A healthy 17-year-old man complained a pulsative frontal headache, nausea, and vomiting when playing baseball. Three days later he had stiff neck and was admitted to our hospital on Sept. 18, 1982.
On admission, he was drowsy and showed no involuntary movements, paresis and sensory disturbances. Sluggish light reflex was present, and a lumbar puncture yielded a xanthochromic spinal fluid under the initial pressure of 200mmH2O. ACT scan obtained on the third day of admission showed a subependymal hemorrhage.
The right internal carotid angiography revealed the occlusion of right middle cerebral artery at the M1 portion, with moyamoya phenomenon and the transdural anastomosis was present.
The left internal carotid angiography revealed no moyamoya phenomenon, sclerosis, or occlusion. The right vertebral angiography revealed no arterial stenosis or occlusion, but leptomeningeal anastomosis of the posterior pericallosal artery was present.
On the 18th day of admission, there was perfect recovery of consciousness, light reflex, and neck stiffness without complication. There was no change in findings observed in angiography, one year after discharge.

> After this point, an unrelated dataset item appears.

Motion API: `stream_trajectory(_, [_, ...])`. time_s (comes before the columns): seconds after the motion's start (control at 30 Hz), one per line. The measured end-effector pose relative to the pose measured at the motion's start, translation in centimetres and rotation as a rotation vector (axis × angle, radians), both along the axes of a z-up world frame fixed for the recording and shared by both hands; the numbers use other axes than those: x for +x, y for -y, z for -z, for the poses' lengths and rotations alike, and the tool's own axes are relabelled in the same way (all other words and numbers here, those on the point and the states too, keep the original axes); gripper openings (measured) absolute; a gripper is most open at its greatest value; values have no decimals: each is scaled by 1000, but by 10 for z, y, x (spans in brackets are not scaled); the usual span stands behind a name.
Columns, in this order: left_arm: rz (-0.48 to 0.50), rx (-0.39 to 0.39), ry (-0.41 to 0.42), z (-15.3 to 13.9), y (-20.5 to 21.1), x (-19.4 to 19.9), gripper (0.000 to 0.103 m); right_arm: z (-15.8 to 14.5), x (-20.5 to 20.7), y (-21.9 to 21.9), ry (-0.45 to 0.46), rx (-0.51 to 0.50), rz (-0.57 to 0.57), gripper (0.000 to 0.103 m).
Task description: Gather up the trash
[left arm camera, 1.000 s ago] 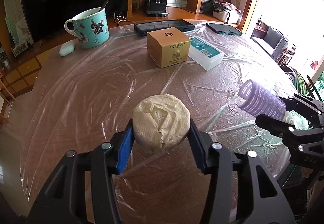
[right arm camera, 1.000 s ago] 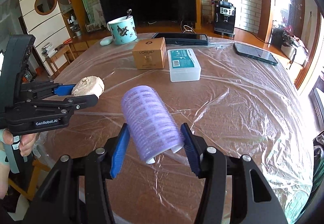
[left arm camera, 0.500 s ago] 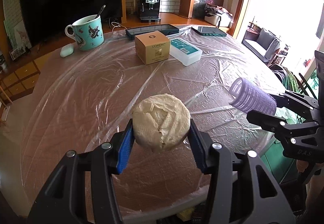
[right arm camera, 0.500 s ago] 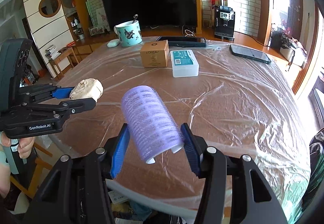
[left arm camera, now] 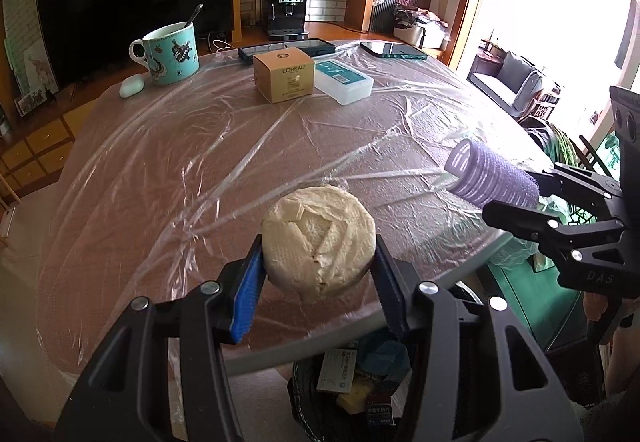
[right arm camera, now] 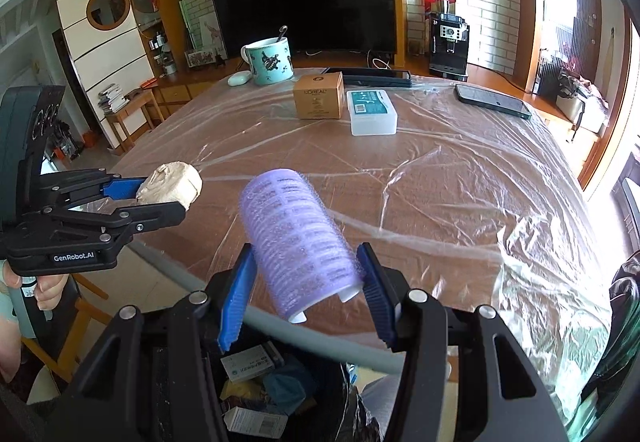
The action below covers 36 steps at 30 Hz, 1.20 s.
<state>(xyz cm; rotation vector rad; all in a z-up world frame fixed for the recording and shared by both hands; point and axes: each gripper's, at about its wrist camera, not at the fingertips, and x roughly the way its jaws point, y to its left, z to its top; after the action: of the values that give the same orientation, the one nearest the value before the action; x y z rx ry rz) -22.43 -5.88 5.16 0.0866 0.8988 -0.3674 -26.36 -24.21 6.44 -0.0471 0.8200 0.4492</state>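
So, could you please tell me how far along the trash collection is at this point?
Done: the trash bin below the table edge already holds boxes and wrappers. In hand: the left gripper is shut on the crumpled paper wad, the right gripper on the purple hair roller, both near the bin. Left: dropping both in; nothing on the table looks like obvious trash.

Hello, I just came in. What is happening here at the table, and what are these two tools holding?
A person is clearing trash with a handheld gripper in each hand. The left gripper is clamped on a crumpled paper wad; the right gripper is clamped on a purple hair roller. Both are held in the air near the table's edge, over a trash bin that already holds packaging. A mug, a L'Oreal box and a plastic case sit on the table.
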Motion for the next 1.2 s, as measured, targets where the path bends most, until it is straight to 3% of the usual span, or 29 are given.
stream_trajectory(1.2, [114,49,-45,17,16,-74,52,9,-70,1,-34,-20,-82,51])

This case demonstrated only an unilateral, middle cerebral arterial occlusion in the M1 portion associated with moyamoya phenomenon on angiograpy. This findings does not fully satisfy the criteria of moyamoya disease, so this case may be one of moyamoya-like disease. However, the angiographic findings in this case has the same characteristic finding of idiopathic middle cerebral arterial occlusion, reported recently.
A long term follow up is necessary in order to make an exact diagnosis in this case. It may be emphasized that, one must be careful to make the diagnosis of moyamoya disease, especially when moyamoya phenomenon was associated with unilateral middle cerebral arterial occlusion.